- **What to work on**:
In the entries below, count the lines that include the word "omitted" and reply with the number alone.

- **Records to use**:
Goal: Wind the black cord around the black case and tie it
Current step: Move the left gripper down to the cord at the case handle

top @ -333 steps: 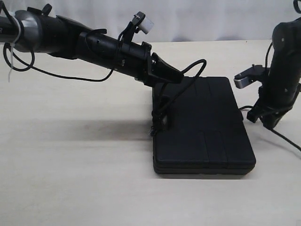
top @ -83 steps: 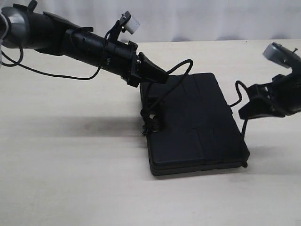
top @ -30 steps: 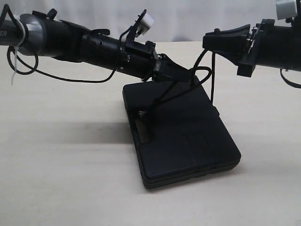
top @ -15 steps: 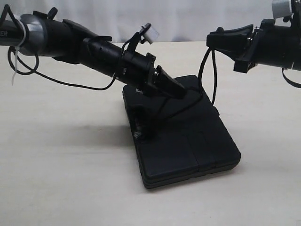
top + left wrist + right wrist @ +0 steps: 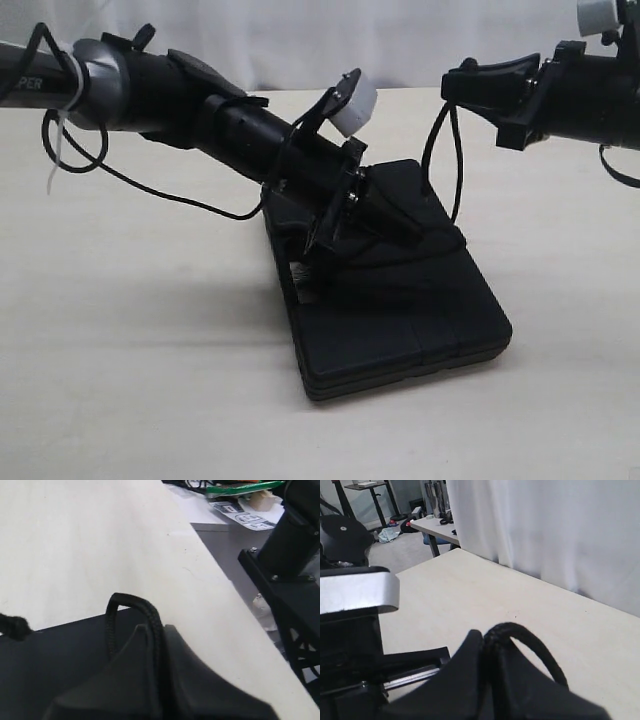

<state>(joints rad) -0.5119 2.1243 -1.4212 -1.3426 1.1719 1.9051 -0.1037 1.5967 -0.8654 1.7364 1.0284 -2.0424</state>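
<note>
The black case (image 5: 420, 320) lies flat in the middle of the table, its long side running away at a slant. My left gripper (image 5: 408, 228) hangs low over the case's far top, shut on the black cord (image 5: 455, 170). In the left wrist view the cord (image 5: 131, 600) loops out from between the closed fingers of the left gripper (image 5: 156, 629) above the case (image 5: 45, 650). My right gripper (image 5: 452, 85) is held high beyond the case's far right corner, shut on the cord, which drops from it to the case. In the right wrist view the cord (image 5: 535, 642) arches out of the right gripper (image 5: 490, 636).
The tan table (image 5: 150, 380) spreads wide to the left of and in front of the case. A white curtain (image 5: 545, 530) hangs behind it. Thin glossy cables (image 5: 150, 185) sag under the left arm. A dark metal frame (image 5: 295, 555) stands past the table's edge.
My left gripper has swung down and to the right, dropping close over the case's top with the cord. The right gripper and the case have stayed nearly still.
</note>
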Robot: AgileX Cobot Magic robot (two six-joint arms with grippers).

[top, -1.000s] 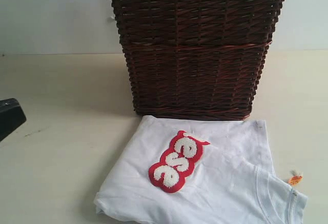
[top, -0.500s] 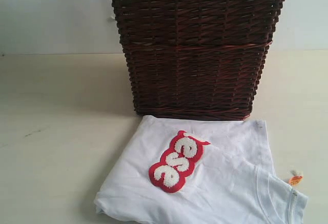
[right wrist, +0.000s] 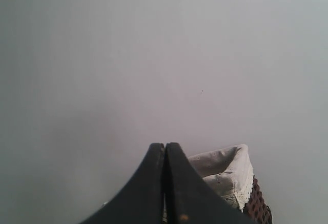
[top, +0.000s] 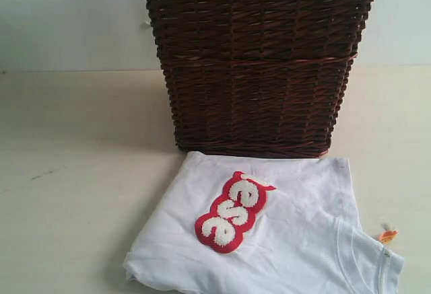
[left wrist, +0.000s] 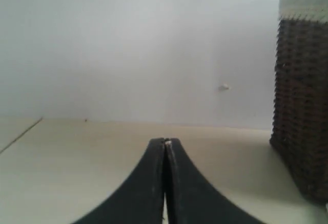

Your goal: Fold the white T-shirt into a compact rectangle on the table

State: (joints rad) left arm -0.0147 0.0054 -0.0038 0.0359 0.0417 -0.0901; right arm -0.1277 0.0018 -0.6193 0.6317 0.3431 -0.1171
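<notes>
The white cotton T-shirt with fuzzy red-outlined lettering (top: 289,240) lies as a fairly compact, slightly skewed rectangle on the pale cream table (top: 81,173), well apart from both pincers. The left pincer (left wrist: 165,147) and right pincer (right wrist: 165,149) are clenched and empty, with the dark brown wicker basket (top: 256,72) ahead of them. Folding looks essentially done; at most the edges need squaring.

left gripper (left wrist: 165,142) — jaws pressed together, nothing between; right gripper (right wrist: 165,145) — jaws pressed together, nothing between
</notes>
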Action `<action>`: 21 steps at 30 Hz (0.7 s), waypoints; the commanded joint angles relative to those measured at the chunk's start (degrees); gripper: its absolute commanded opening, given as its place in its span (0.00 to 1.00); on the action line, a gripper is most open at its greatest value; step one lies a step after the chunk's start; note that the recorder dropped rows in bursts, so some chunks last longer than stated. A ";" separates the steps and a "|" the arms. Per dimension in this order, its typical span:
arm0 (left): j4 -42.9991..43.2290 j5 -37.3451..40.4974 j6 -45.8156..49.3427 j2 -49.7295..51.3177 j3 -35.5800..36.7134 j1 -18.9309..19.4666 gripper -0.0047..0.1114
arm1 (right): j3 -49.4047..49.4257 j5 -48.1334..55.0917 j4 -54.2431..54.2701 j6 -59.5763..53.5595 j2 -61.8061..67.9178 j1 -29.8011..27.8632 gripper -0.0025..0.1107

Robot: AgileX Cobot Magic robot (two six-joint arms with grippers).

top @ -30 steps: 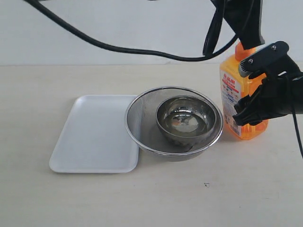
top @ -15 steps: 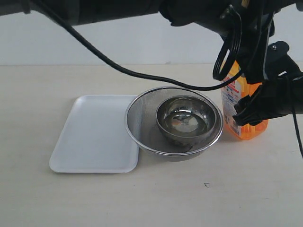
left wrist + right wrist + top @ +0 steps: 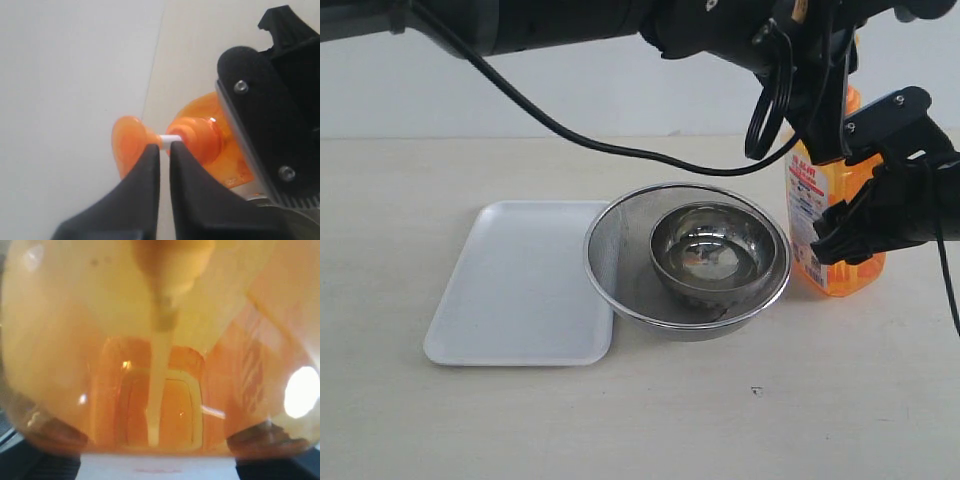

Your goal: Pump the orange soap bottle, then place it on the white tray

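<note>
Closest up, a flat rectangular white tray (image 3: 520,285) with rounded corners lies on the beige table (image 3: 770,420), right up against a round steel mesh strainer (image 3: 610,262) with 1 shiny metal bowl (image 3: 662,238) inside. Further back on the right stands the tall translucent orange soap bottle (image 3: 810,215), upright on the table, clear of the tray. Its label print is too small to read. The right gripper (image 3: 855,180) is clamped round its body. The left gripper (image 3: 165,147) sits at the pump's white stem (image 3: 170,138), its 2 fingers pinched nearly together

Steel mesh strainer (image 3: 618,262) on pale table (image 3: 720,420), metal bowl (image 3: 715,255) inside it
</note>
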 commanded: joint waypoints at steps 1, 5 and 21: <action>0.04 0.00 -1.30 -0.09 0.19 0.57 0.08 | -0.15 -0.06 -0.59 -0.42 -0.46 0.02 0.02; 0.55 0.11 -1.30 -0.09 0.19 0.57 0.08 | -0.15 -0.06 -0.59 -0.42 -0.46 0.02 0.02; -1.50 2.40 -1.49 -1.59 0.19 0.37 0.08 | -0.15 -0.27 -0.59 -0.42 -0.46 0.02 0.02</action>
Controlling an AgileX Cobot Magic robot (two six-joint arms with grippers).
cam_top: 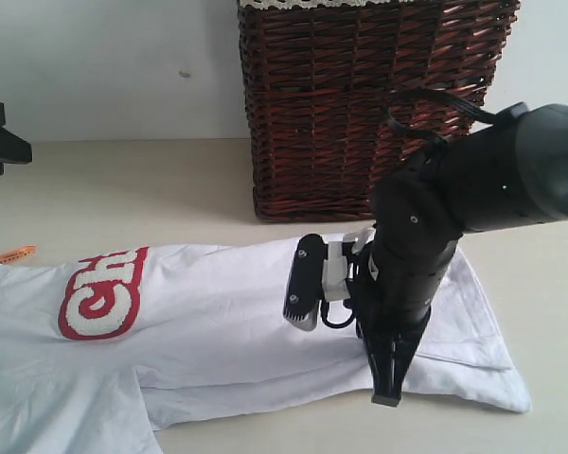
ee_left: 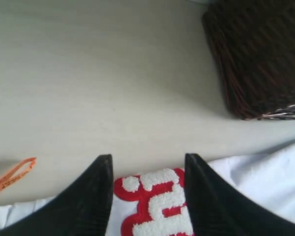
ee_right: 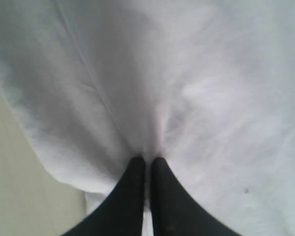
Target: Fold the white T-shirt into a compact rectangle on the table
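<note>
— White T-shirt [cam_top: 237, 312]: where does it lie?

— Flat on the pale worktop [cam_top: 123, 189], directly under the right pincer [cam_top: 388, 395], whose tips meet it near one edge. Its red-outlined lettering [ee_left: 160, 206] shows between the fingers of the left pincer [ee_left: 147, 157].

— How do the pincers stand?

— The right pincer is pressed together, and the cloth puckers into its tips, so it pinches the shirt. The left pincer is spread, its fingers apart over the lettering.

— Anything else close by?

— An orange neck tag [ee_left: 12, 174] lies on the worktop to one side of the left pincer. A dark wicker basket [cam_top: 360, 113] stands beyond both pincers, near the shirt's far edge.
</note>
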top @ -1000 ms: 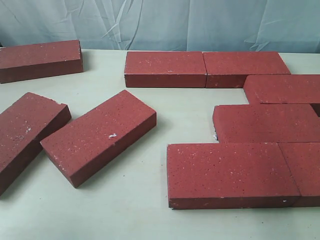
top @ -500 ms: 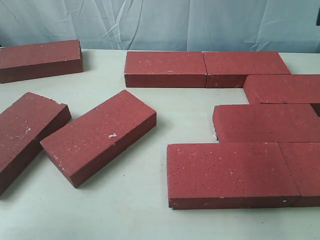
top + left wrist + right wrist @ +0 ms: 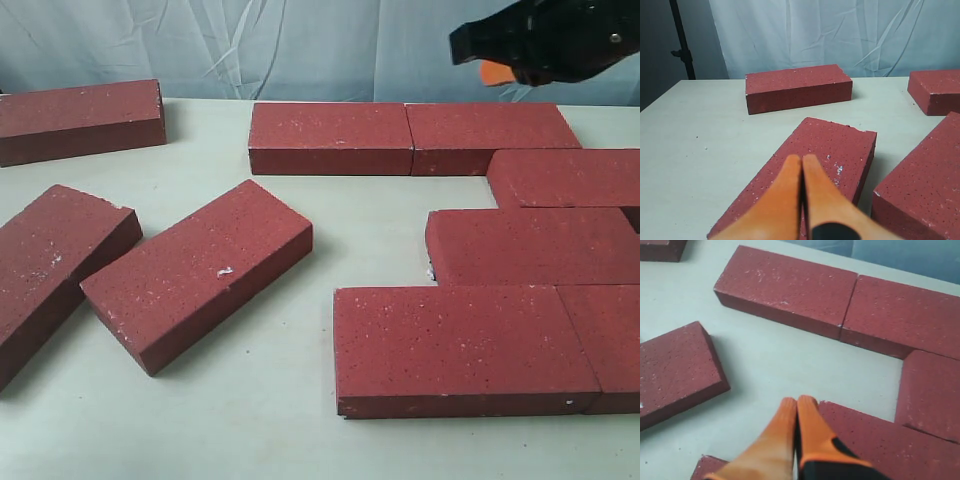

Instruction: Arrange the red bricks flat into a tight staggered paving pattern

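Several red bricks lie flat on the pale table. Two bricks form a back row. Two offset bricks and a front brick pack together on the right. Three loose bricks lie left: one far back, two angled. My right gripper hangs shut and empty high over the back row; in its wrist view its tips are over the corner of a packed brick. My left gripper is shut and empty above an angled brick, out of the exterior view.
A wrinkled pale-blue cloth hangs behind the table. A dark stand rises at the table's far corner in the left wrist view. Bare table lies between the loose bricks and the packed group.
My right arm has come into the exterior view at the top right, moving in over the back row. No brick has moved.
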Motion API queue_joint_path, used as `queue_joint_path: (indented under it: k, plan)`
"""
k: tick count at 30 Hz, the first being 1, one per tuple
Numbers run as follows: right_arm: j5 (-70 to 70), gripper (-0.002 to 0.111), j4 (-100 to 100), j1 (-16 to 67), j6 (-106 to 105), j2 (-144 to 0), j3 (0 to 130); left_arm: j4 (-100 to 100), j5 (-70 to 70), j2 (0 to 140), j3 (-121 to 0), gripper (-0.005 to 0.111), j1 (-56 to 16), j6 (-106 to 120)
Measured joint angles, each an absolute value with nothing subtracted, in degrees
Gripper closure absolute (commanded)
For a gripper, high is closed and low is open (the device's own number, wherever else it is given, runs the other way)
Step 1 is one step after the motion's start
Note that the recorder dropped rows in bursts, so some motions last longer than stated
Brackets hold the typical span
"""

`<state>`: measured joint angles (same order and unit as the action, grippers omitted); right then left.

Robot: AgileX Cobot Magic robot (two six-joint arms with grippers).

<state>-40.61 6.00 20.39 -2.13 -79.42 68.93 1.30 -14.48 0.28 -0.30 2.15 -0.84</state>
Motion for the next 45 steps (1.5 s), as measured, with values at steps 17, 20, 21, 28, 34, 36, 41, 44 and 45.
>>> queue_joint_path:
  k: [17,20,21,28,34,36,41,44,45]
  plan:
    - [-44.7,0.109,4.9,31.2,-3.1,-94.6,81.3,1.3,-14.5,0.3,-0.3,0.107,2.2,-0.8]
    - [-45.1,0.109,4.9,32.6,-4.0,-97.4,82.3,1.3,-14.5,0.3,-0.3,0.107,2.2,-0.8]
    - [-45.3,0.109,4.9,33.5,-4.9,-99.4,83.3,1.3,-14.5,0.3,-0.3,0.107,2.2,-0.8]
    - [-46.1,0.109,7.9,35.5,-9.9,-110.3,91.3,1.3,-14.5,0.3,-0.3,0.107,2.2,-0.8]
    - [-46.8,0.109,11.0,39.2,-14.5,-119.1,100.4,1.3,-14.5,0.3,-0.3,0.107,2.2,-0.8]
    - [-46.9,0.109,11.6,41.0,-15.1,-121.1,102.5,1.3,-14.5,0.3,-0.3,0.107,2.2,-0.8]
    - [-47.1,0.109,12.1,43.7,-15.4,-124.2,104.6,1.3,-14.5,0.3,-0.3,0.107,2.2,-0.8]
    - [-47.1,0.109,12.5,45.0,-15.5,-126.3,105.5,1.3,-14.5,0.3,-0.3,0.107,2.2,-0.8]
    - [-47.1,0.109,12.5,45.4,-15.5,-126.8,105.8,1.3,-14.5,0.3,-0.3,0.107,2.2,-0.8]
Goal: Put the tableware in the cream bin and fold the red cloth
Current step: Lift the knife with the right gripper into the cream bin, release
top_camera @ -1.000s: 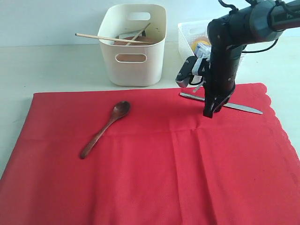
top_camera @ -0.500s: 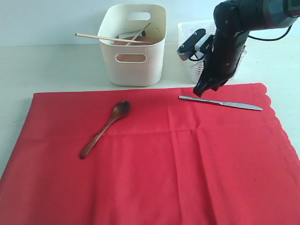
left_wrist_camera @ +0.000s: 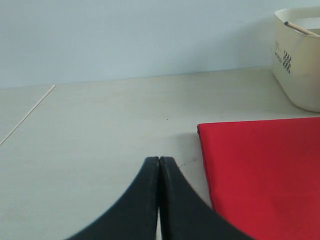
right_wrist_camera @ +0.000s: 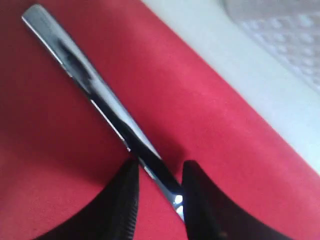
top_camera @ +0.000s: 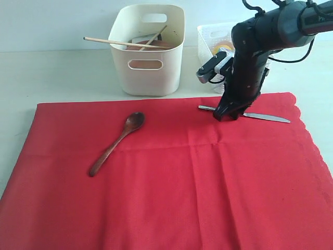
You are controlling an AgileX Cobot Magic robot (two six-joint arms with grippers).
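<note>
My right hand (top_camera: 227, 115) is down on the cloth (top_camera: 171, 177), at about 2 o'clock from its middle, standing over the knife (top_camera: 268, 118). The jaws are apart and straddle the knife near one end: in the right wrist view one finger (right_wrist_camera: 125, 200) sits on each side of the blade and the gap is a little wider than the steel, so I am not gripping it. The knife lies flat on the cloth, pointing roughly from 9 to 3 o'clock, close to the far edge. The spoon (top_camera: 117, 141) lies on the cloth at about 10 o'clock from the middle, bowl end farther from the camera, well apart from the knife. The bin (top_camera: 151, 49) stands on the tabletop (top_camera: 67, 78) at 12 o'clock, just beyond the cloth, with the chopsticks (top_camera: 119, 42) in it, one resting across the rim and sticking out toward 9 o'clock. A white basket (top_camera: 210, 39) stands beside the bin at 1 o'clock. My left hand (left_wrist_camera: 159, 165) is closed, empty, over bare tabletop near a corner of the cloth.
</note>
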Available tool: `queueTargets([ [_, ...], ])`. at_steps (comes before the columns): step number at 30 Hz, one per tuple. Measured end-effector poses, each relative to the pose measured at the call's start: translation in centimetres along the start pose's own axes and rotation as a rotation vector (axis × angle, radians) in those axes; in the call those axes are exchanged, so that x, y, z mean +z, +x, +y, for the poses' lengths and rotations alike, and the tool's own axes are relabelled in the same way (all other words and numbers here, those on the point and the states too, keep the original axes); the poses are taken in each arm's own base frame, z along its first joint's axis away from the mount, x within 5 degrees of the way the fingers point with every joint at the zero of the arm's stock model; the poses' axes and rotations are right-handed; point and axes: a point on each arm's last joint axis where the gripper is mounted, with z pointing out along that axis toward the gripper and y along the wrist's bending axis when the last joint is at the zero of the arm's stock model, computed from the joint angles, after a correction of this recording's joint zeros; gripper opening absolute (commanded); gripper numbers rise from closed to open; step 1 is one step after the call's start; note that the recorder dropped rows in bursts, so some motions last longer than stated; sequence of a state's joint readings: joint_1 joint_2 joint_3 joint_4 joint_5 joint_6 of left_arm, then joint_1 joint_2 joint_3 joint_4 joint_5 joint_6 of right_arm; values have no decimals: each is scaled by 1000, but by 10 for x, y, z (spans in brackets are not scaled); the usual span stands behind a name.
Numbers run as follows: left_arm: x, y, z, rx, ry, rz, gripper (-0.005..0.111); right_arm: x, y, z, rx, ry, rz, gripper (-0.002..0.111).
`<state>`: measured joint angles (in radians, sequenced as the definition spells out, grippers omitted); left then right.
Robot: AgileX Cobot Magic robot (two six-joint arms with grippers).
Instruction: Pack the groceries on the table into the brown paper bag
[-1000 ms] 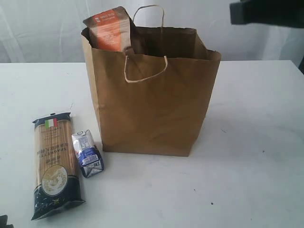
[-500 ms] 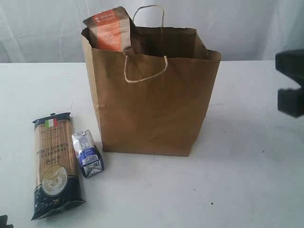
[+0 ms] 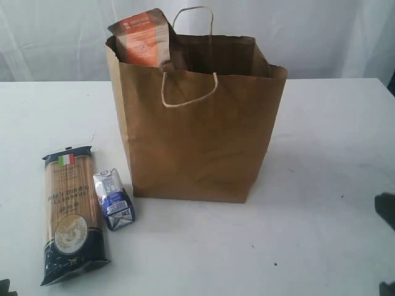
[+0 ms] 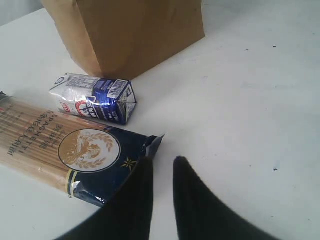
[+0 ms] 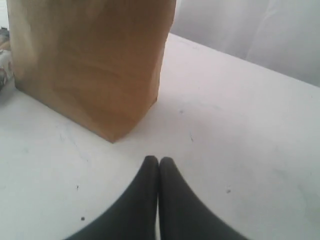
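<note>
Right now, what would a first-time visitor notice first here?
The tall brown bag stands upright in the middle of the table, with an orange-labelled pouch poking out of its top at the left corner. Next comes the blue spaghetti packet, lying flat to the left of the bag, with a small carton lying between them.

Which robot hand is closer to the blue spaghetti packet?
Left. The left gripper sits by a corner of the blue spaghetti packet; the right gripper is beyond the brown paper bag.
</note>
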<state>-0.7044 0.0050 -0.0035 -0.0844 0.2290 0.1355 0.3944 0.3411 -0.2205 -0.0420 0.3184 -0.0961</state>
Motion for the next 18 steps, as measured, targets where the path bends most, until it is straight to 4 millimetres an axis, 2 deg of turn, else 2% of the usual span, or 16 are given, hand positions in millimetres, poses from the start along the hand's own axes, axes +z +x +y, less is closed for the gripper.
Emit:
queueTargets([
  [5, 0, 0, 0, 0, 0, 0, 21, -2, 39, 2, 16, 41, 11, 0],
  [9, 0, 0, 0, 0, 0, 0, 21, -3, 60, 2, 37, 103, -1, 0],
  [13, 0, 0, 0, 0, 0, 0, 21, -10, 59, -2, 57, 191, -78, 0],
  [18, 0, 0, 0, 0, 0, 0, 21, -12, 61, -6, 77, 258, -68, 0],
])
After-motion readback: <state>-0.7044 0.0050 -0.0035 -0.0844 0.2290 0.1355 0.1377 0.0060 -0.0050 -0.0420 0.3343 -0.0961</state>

- **Expected answer**:
2